Table 1 The detailed architecture of the proposed method

Unlike previous methods, the proposed architecture contains feedback operations, that is, outputs for DAMs are returned back and concatenated with inputs of DAMs in three different scale levels as shown in Fig. 1. This feedback operation gradually refines the estimated result by clarifying lane areas as well as suppressing falsely detected pixels. Note that feedback operations are conducted two times and all the results are employed together for loss computation in our implementation.

3.2 Directional attention module

The key contribution of the proposed method is to consider directional properties in a global sense for lane detection as mentioned. To realize this process, we propose to design the directional attention module (DAM) as shown in Fig. 2. Motivated by the success of direction-aware shadow detection [12], we propose to adopt the two-round recurrent translation scheme along four principal directions, i.e., right, down, up, and left, for exploring the high directionality of lane features, which are extracted from the encoder, i.e., E1, E2, and E3 shown in Fig. 1. Specifically, the contextual dependency both in horizontal and vertical directions are highlighted in the first round while such process is repeated based on the output of the first round to efficiently consider dependencies in the diagonal directions as well. As an example, we show one round of the recurrent translation to the right direction as follows [12]:

$$ f(x,y)=\max\{\alpha_{right}f(x-1,y)+f(x,y),0\}, $$
(1)
Fig. 2
figure 2

The detailed architecture of the proposed directional attention module (DAM). Two rounds of recurrent translation are conducted with the direction-aware attention module along four principal directions. After this two-round process, such features are re-calibrated by the dot product operation with the attention weights, and the output of DAM is finally generated by the second dot product operation with input features.

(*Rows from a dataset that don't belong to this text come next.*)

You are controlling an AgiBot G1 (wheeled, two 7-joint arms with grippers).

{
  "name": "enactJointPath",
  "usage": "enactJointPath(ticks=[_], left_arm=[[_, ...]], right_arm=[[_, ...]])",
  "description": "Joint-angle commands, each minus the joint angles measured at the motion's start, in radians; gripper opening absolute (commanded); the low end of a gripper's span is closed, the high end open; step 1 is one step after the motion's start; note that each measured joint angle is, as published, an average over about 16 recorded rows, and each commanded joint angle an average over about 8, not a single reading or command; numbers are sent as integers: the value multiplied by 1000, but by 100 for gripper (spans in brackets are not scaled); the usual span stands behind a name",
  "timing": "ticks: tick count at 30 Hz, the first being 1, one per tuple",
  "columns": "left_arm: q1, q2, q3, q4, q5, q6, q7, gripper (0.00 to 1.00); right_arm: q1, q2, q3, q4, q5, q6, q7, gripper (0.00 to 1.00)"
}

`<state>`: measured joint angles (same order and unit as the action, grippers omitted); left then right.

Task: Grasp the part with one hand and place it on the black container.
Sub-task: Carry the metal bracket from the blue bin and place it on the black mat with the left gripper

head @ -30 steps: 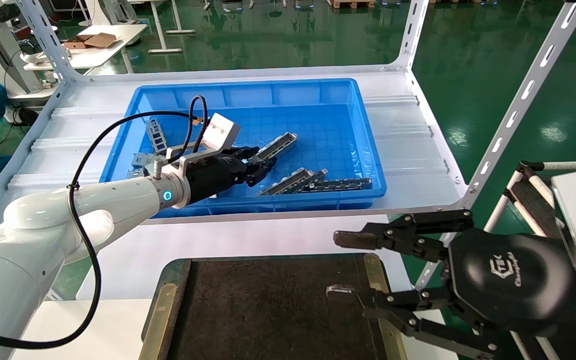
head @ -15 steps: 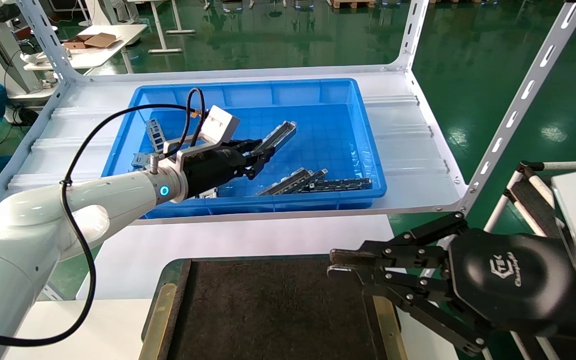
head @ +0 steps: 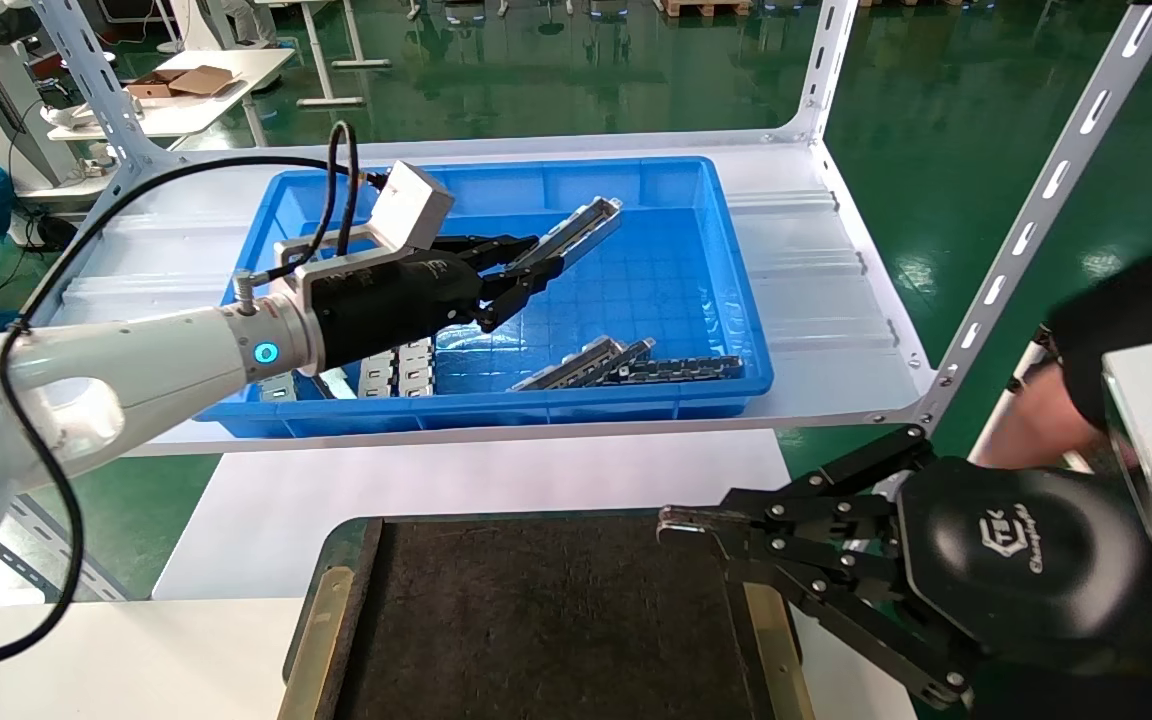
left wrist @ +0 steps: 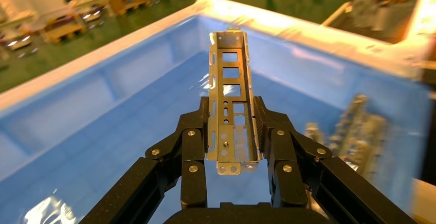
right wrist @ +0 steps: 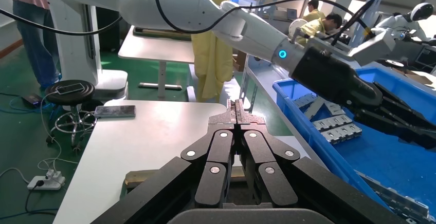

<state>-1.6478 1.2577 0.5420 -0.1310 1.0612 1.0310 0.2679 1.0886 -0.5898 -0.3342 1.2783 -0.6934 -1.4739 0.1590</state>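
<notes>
The shelf carries one blue bin; its near-left corner is hidden behind the left arm. Below it, on the white surface, lies one black container, cut off by the lower edge of the head view, with its right brass strip partly covered by the right pincer. That pincer hovers over the container's far right corner with its fingers pressed together and nothing between them; the right wrist view shows the tips meeting.

The left pincer is above the bin's floor, clamped on the part, its fingers pressing both long sides near one end. The part is held in the air over the bin, tilted, its free end pointing toward the bin's far wall. The left wrist view shows its channel face with a row of rectangular cutouts; the gripped end is partly hidden by the fingers.

Left in the bin: two silver bars lying side by side, one darker bar just beside them, and several short flat slotted blocks near the front wall, whose count is unclear because the arm covers some of them.
</notes>
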Motion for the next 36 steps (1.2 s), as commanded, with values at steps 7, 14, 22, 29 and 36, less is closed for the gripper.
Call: enactJointPath(ticks=[7,14,22,29,36], left_arm=[[-7,-60,2,-17,-7,207,10,0],[37,-115,5,-66,-16,370,-13,0],[152,-169,6,-188,-38,486,-67,0],[325,-204,9,-351,-66,498,-153,0],[517,-235,12,-502,-72,373,-244,0]], right_arm=[[0,0,0,0,0,0,0,0],[0,0,0,0,0,0,0,0],[0,0,-1,0,0,0,0,0],[0,0,-1,0,0,0,0,0],[0,0,-1,0,1,0,0,0]])
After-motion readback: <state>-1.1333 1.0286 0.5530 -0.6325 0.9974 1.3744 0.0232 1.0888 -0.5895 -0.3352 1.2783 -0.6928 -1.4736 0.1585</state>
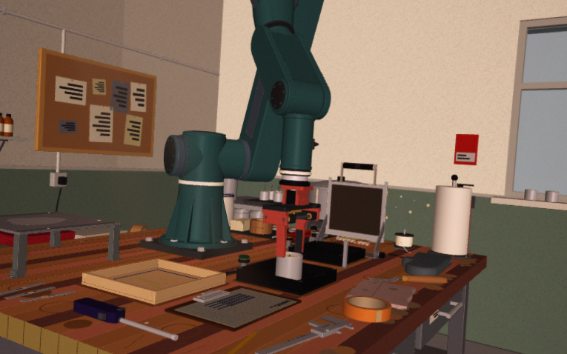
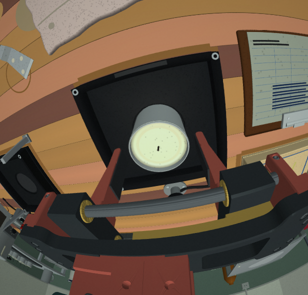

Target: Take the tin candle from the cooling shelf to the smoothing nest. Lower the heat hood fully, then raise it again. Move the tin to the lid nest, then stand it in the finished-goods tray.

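On the black lid nest near the middle of the bench the tin candle stands upright, a grey tin with pale wax and a short wick, and my red gripper hangs open just above it, holding nothing. Behind it stands the heat hood, raised on its frame over a second black nest. The wooden finished-goods tray lies to the left of the lid nest. The grey cooling shelf stands at the bench's far left.
A clipboard lies in front of the lid nest, with a tape roll and a cloth to its right. A screwdriver and calipers lie by the front edge. A paper roll stands at the right end.
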You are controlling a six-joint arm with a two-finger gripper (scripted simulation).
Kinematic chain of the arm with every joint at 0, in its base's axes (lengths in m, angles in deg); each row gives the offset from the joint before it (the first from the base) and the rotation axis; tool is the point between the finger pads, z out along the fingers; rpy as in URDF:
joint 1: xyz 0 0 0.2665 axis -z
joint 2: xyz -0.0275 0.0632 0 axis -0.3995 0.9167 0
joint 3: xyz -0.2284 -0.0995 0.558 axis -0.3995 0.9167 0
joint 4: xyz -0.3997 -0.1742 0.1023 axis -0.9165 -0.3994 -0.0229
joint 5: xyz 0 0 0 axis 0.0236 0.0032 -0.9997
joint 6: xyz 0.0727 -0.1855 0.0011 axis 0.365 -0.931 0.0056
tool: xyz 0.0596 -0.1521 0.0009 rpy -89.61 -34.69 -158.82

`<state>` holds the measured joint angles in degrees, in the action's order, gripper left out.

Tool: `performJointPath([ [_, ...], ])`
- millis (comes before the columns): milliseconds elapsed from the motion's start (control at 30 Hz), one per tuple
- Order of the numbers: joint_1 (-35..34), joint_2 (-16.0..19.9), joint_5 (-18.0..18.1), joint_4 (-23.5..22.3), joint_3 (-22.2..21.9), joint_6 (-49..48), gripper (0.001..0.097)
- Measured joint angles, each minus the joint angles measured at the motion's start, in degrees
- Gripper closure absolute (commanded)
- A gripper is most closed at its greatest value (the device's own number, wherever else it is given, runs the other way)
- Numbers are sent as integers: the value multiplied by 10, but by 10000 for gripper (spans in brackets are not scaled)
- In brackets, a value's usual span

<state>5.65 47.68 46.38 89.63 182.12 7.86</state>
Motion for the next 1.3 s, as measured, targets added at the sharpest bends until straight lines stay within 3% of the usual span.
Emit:
performJointPath([
  [333, 0, -3, -4, 0, -1, 0, 186],
  [533, 0, -20, -29, 0, -8, 0, 186],
  [1100, 0, -131, -216, 0, -86, 0, 186],
  [1300, 0, -152, -261, 0, -110, 0, 186],
])
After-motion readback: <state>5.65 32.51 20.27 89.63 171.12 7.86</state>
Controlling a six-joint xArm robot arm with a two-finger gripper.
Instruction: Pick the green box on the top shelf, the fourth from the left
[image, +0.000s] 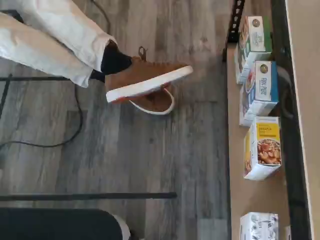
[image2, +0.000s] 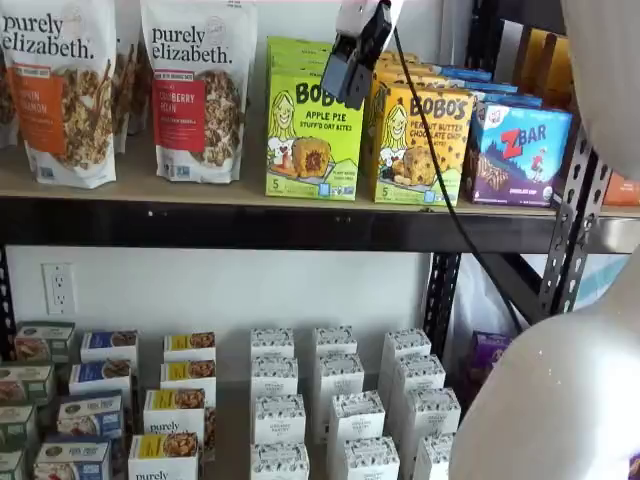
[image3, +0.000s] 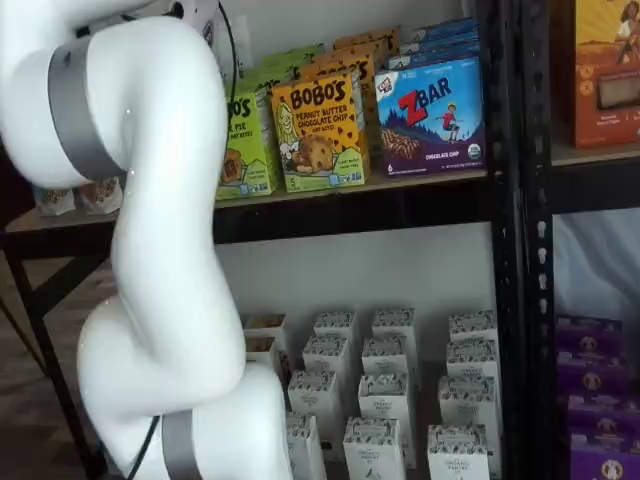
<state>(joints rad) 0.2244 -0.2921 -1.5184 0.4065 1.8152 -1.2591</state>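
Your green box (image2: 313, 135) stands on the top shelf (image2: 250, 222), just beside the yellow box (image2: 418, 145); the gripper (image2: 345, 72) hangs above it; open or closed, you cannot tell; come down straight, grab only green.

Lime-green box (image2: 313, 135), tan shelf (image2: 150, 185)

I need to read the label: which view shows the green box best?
A shelf view shows the green box front-on, unblocked. The other shelf view shows only its edge behind the arm. The wrist view misses it.
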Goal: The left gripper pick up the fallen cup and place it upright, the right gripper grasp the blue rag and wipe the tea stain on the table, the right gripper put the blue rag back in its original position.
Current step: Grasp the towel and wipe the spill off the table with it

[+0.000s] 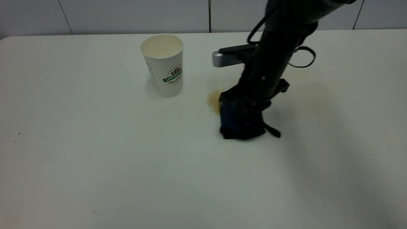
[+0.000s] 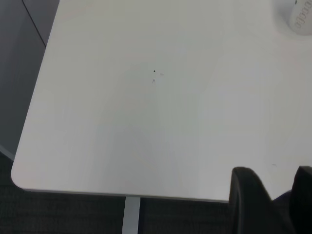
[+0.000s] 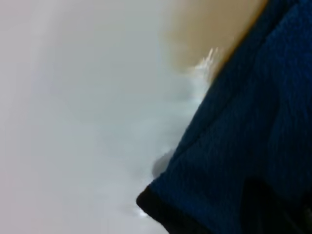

Note that attention weights are shared in two-rounds of recurrent translation

where f(x,y) denotes the feature value at the (x,y) position. αright denotes the weight value used in the recurrent translation layer for the right direction, which is initialized as the identity matrix and updated during the training phase (see [3] for more details). Note that this process is similarly conducted for other directions. In addition, attention weights, which are split into four channels, i.e., Wright, Wdown, Wup, and Wleft, are also simultaneously learned to enable the recurrent neural networks to selectively leverage spatial contexts aggregated along each direction for efficiently suppressing noisy responses as shown in Fig. 2. In order to allow for the wide-range dependency between distant lane pixels, we propose to slightly modify the self-attentive mechanism introduced in [29]. Specifically, we first compute the dot product of attention weights and directionally highlighted features instead of input features used in the original method. This dot product is fairly desirable to globally explore the whole shape of lanes with the guidance by the high directional responses. Finally, the output of DAM, i.e., direction-aware feature, is generated by the second dot product operation in a similar way of [29]. Note that attention weights are shared for the two-round recurrent translation process. Unlike [12] that has a limit to consider spatial connections between far distant pixels, we efficiently highlight the wide-range contextual dependencies along principal directions via the self-attentive mechanism, which leads to the reliable detection even with discontinuous lanes. Some visualization examples for directionally weighted features in the proposed DAM are shown in Fig. 3. We can see that high directionalities are well revealed on whole areas of lanes by using our DAM.

Fig. 3
figure 3

From top to bottom: input images, outputs of the first round recurrent translation, outputs of the second round recurrent translation, and self-attentive results (i.e., final output of DAM). Note that bright values indicate high directionalities

One important advantage of the proposed method is that the output of DAM is progressively refined by feedback operations. By involving the high-level semantics with input features, the learning process for DAM is guided towards revealing directional structures more accurately even with ambiguities driven by occlusions and background clutters. Note that the feedback operation is conducted two times in our implementation and the performance variation according to the number of feedback operations will be analyzed in the ablation study of Section IV. The advantage of the feedback operation is shown in Fig. 4. As can be seen, the lane pixels are successfully restored while false positives are significantly suppressed step by step through feedback operations.

Fig. 4
figure 4

Examples of the refinement process through feedback operations. 1st column: input images (green lines represent the ground truth). 2nd column: lane detection results without the feedback operation. 3rd and 4th columns: lane detection results with one feedback and two feedbacks, respectively

3.3 Loss functions

The proposed network is trained based on two types of loss functions. First, \({\mathscr{L}}_{\text {DAM}}\) determines whether each pixel belongs to the lane area or not, which is defined based on the cross entropy as follows:

$$ \mathcal{L}_{\text{DAM}}=-{\sum\limits_{l=1}^{L}{\sum\limits_{t=1}^{T}{\sum\limits_{x,y}}{y(x,y)\log(s_{t,l}}(x,y))}}, $$
(2)

where t and l denote the indices of feedback operations and scale spaces, respectively (thus, T and L are the total number of feedback operations and scale spaces, respectively). For the default setting, T = 2 and L = 3 are used. In the t-th feedback operation, st,l(x,y) indicates the estimation result of the lane probability at the pixel position (x,y) of the l-th scale space. It should be emphasized that estimation results obtained from all the scales and feedback operations are used together for loss computation. y(x,y) denotes the value of the ground truth, i.e., y(x,y) = 1 (lane pixel) or 0 (background), at the pixel position (x,y).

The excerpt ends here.